Data extract: Begin

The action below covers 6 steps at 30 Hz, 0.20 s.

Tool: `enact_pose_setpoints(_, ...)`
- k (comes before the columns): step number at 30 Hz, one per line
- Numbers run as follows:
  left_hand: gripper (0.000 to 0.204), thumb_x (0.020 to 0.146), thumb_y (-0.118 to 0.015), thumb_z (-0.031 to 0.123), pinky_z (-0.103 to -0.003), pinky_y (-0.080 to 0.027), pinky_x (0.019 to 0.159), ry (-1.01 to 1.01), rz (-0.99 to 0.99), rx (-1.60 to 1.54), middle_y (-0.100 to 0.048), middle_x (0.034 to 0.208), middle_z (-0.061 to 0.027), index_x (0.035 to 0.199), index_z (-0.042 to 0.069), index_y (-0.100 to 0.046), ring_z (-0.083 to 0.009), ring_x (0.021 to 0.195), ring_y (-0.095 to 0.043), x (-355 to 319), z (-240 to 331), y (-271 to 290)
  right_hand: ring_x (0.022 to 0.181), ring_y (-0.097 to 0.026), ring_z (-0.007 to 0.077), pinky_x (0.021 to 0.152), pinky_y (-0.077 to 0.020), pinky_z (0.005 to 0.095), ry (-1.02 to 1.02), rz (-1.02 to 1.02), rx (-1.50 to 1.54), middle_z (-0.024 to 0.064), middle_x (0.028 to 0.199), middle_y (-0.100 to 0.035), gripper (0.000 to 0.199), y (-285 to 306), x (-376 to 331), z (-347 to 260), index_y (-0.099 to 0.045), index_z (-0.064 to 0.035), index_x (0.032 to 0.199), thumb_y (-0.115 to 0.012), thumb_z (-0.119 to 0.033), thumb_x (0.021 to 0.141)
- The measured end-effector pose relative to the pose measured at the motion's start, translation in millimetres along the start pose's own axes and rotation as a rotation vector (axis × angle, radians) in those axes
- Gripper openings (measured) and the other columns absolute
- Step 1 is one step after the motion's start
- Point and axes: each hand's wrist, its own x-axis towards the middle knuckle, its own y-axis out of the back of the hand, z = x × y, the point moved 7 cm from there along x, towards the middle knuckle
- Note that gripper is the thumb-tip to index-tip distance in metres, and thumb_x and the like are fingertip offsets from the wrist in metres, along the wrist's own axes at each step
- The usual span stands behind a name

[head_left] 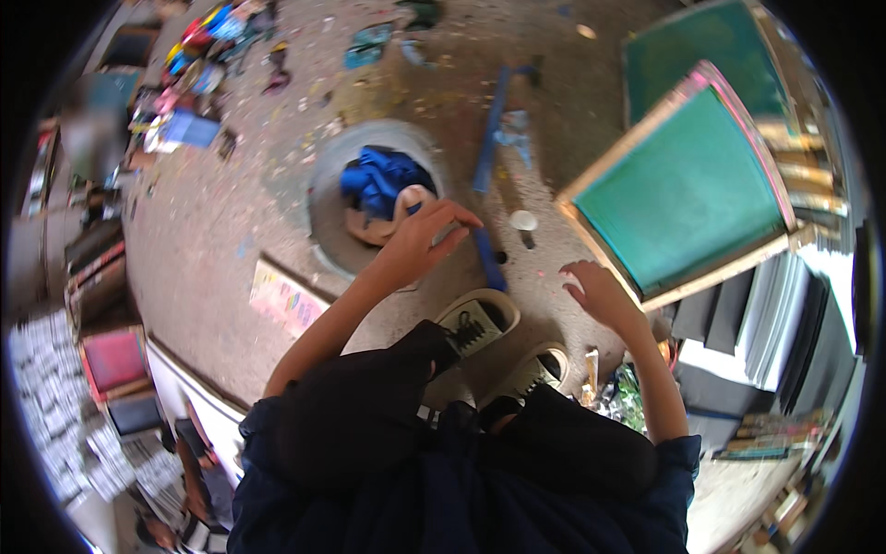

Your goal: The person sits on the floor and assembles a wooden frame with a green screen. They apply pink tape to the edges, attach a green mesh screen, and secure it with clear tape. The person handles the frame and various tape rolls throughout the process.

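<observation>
Head view: left hand point(420, 242), fingers curled, reaches the tan cloth point(399, 214) in the floor hole point(325, 198), not yet lifted; right hand point(600, 294) open, empty.

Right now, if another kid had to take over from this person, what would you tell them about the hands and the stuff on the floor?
Left hand: open, fingers spread, reaching over the round basin on the floor, just by the tan scoop-like thing and blue cloth inside. It grips nothing.
Right hand: open, empty, hovering near the wooden-framed green screen.
A blue stick lies on the floor beside the basin; the person's shoes are just below it.
Done: cloth and scoop sit in the basin. Left: nothing has been picked up yet.
</observation>
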Motion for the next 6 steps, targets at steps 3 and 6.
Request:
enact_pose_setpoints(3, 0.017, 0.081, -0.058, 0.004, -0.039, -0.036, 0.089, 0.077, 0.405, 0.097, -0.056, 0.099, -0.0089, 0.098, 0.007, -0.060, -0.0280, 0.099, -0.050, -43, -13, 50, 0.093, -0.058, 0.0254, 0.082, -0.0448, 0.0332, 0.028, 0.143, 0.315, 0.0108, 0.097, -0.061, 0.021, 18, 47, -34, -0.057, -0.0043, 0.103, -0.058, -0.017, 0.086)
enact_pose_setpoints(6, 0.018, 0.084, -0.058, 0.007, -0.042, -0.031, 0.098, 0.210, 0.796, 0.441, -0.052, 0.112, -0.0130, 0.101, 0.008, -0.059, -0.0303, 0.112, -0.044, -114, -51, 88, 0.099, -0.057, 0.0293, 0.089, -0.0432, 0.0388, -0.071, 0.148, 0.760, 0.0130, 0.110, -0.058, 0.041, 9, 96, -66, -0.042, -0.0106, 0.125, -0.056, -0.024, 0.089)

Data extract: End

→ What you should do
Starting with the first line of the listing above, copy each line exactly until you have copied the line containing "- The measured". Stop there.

→ Exercise answer
The action below covers 6 steps at 30 Hz, 0.20 s.

Tool: `enact_pose_setpoints(_, ...)`
- k (comes before the columns): step number at 30 Hz, one per line
- Numbers run as follows:
  left_hand: gripper (0.000 to 0.204), thumb_x (0.020 to 0.146), thumb_y (-0.118 to 0.015), thumb_z (-0.031 to 0.123), pinky_z (-0.103 to -0.003), pinky_y (-0.080 to 0.027), pinky_x (0.019 to 0.159), ry (-1.01 to 1.01), rz (-0.99 to 0.99), rx (-1.60 to 1.54), middle_y (-0.100 to 0.048), middle_x (0.034 to 0.208), middle_z (-0.061 to 0.027), index_x (0.035 to 0.199), index_z (-0.042 to 0.069), index_y (-0.100 to 0.046), ring_z (-0.083 to 0.009), ring_x (0.021 to 0.195), ring_y (-0.095 to 0.043), x (-355 to 319), z (-240 to 331), y (-271 to 290)
  right_hand: ring_x (0.022 to 0.181), ring_y (-0.097 to 0.026), ring_z (-0.007 to 0.077), pinky_x (0.021 to 0.152), pinky_y (-0.077 to 0.020), pinky_z (0.005 to 0.095), ry (-1.02 to 1.02), rz (-1.02 to 1.02), rx (-1.50 to 1.54), middle_z (-0.024 to 0.064), middle_x (0.028 to 0.199), middle_y (-0.100 to 0.035), gripper (0.000 to 0.199), y (-285 to 306), x (-376 to 331), z (-347 to 260), index_y (-0.099 to 0.045), index_z (-0.064 to 0.035), index_x (0.032 to 0.199), thumb_y (-0.115 to 0.012), thumb_z (-0.119 to 0.033), thumb_x (0.021 to 0.141)
- The measured end-effector pose relative to the pose measured at the motion's start, translation in millimetres along the start pose's own axes and rotation as a rotation vector (axis × angle, radians) in those axes

This finishes the output for the exercise.